The families have experienced a lot of togetherness over the past two years. Adults working from home and kids learning remotely — and people of all ages watching TV and playing video games — mean a lot of electronic devices need to be plugged in or charged.
All of this “may present new electrical safety issues in your home that weren’t there before,” said Electrical Safety Foundation International president Brett Brenner.
According to the ESFI, more than 35,000 residential fires occur each year, resulting in more than 500 deaths, 1,100 injuries and $1.4 billion in property damage. The organization offers simple steps to prevent your home from becoming an electrical hazard.
- Do not overload outlets.
- Unplug devices that are not in use.
- Regularly inspect electrical cords and extension cords to ensure they are not damaged.
- Use extension cords only temporarily – they are not a permanent solution.
- Make sure cords do not become tripping hazards.
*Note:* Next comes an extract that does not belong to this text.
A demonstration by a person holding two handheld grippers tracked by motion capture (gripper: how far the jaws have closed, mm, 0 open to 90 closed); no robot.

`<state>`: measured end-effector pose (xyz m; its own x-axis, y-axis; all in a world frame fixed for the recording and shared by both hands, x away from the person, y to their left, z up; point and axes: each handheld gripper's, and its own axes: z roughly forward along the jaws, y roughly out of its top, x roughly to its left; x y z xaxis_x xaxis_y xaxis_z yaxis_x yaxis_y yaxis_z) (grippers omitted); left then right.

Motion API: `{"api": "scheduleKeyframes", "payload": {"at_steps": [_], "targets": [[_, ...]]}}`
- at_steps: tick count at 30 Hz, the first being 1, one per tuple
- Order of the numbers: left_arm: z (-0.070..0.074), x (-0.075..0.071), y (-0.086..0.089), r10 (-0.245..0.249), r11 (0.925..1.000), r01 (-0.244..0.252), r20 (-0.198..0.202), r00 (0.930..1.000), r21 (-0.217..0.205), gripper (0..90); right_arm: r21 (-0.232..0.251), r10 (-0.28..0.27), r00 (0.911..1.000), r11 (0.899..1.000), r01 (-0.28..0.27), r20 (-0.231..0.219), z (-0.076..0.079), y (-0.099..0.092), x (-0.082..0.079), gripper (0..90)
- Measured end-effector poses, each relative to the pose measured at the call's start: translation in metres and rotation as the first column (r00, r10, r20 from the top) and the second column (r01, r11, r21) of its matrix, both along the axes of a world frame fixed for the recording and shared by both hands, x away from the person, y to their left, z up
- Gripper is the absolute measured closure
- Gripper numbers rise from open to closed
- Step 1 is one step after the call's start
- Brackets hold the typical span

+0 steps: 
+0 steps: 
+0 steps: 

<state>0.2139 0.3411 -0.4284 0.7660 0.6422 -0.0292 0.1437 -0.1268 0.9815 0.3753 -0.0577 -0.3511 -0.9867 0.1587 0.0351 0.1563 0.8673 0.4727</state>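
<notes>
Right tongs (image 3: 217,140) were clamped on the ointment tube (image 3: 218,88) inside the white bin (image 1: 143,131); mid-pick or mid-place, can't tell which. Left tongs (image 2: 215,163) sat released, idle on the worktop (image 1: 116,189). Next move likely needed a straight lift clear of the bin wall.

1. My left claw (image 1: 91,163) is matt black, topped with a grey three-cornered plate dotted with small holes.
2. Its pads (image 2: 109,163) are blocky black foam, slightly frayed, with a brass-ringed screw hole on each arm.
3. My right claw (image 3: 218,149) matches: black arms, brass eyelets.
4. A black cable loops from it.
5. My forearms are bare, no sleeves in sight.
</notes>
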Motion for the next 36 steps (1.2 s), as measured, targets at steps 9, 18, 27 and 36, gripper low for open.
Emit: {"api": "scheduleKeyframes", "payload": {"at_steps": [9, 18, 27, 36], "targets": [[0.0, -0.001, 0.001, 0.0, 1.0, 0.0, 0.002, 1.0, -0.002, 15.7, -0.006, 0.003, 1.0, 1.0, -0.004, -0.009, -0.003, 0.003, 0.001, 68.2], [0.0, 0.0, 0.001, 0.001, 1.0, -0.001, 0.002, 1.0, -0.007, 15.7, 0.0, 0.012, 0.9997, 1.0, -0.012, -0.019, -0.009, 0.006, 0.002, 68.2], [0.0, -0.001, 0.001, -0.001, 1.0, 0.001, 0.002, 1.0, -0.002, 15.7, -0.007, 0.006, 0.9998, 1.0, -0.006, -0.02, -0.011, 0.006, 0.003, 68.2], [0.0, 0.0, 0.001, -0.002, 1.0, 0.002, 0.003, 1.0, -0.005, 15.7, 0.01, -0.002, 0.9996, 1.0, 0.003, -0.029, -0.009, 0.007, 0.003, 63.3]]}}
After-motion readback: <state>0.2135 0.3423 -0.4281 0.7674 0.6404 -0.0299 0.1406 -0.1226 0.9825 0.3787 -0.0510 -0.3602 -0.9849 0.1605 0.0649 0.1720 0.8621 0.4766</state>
Do not place them under rugs, carpets, doors or windows.
- Keep papers and other combustible objects at least 3 feet away from heaters and heat sources.
- Plug heaters or fans directly into a wall outlet – not an extension cord or power strip.
- Make sure the bulbs in your lamps and light fixtures have the correct wattage.
Here are some signs that your home’s electrical system may be overloaded:
- Frequent blown fuses or tripped circuit breakers
- Lights that turn off when other devices are on
- Humming from outlets or switches
- Discoloration at outlets
- Appliances that seem underpowered
If you’ve noticed any of these issues, it’s time to contact a qualified electrician. Calling in the professionals when needed, as well as making small changes and staying observant, will help keep everyone in the family plugged in safely at home.